- Assignment
Print the data exactly as it appears, keeping every word.

------ Provided data

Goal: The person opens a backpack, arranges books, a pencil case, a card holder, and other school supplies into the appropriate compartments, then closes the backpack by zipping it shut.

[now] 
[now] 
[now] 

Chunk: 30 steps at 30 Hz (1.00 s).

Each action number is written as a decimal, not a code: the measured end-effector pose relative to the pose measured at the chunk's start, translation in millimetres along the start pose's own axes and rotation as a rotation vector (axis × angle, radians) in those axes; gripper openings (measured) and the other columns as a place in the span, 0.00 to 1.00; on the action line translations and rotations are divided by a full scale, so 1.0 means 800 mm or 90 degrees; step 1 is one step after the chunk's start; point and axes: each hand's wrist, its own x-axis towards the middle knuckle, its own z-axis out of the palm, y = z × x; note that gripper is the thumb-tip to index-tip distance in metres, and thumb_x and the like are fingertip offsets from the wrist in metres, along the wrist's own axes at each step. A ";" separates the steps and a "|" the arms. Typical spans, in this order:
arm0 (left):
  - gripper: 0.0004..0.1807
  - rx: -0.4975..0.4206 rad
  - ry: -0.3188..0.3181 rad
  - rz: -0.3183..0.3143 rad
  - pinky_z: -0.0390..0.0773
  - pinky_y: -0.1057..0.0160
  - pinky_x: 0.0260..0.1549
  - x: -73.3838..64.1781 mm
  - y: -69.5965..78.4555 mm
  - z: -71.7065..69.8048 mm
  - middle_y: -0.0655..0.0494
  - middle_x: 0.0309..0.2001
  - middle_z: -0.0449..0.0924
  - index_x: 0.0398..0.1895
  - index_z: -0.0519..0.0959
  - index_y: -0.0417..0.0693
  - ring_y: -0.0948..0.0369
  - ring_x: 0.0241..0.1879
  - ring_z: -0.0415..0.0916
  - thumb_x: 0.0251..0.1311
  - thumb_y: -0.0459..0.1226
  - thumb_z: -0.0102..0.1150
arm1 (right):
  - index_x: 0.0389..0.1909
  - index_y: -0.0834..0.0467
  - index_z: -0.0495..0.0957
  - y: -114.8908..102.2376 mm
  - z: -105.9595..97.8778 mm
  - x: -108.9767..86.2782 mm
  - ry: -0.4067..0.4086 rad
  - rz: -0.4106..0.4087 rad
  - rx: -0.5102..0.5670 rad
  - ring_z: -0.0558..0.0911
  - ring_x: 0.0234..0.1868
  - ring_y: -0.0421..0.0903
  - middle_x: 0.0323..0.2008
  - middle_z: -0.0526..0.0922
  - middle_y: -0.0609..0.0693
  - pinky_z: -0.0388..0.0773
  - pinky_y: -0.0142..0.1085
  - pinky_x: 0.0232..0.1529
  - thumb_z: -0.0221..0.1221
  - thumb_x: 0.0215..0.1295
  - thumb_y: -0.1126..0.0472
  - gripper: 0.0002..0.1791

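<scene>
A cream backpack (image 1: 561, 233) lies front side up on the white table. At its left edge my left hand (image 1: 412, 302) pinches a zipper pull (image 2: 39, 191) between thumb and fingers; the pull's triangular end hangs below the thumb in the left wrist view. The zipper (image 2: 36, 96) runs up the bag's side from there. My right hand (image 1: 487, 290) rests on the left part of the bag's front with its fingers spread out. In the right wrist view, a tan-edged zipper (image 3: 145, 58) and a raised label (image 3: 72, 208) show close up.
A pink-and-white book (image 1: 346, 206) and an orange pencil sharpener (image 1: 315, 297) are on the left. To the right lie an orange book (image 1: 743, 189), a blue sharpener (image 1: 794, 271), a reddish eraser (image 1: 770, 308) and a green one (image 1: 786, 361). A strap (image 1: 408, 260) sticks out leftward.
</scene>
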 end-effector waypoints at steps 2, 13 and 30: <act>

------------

- Your solution
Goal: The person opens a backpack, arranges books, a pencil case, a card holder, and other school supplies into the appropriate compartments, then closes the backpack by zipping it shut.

[now] 
[now] 
[now] 

Chunk: 30 steps at 30 Hz (1.00 s).

Each action number is written as a decimal, not a code: the measured end-effector pose relative to the pose measured at the chunk's start, translation in millimetres along the start pose's own axes and rotation as a rotation vector (axis × angle, radians) in those axes; gripper openings (measured) and the other columns as a place in the span, 0.00 to 1.00; on the action line translations and rotations are divided by a full scale, so 1.0 means 800 mm or 90 degrees; step 1 is one step after the chunk's start; point and axes: each hand's wrist, its own x-axis towards the middle knuckle, its own z-axis out of the palm, y = z × x; note that gripper is the thumb-tip to index-tip distance in metres, and thumb_x and the like are fingertip offsets from the wrist in metres, along the wrist's own axes at each step. A ";" separates the steps and a "|" the arms. Typical spans, in this order:
arm0 (left):
  - gripper: 0.0004..0.1807
  - rx: -0.4975..0.4206 rad
  - ry: -0.3188..0.3181 rad
  - rz: -0.3183..0.3143 rad
  - pinky_z: -0.0390..0.0773
  - pinky_y: -0.1057..0.0160
  - pinky_x: 0.0260..0.1549
  - x: -73.3838..64.1781 mm
  - y: -69.5965..78.4555 mm
  - z: -71.7065..69.8048 mm
  - middle_y: -0.0655..0.0494
  - middle_x: 0.0309..0.2001
  - middle_z: -0.0449..0.0924
  - index_x: 0.0398..0.1895
  - index_z: -0.0519..0.0959
  - index_y: -0.0417..0.0693
  - ring_y: -0.0948..0.0369
  - ring_x: 0.0241..0.1879
  - ring_z: -0.0415..0.0916
  - thumb_x: 0.0251..0.1311
  - thumb_y: -0.0459..0.1226
  - thumb_z: -0.0102..0.1150
arm1 (right):
  - index_x: 0.0389..0.1909
  - index_y: -0.0834..0.0467
  - index_z: -0.0495..0.0957
  - y: -114.8908..102.2376 mm
  - z: -105.9595..97.8778 mm
  - x: -108.9767..86.2782 mm
  - ry: -0.4067..0.4086 rad
  - rz: -0.4106..0.4087 rad
  - rx: -0.5102..0.5670 rad
  - ring_z: -0.0558..0.0911
  - ring_x: 0.0234..0.1868
  - ring_y: -0.0421..0.0903
  - middle_x: 0.0323..0.2008
  - middle_z: -0.0526..0.0922
  - middle_y: -0.0609..0.0693
  - pinky_z: -0.0388..0.0773
  - pinky_y: -0.0142..0.1085
  - pinky_x: 0.0232..0.1529
  - thumb_z: -0.0221..0.1221
  - thumb_x: 0.0215..0.1295
  - thumb_y: -0.1126..0.0472
  - gripper: 0.0002..0.1791

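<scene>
A cream backpack (image 1: 561, 233) lies front side up on the white table. At its left edge my left hand (image 1: 412, 302) pinches a zipper pull (image 2: 39, 191) between thumb and fingers; the pull's triangular end hangs below the thumb in the left wrist view. The zipper (image 2: 36, 96) runs up the bag's side from there. My right hand (image 1: 487, 290) rests on the left part of the bag's front with its fingers spread out. In the right wrist view, a tan-edged zipper (image 3: 145, 58) and a raised label (image 3: 72, 208) show close up.
A pink-and-white book (image 1: 346, 206) and an orange pencil sharpener (image 1: 315, 297) are on the left. To the right lie an orange book (image 1: 743, 189), a blue sharpener (image 1: 794, 271), a reddish eraser (image 1: 770, 308) and a green one (image 1: 786, 361). A strap (image 1: 408, 260) sticks out leftward.
</scene>
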 end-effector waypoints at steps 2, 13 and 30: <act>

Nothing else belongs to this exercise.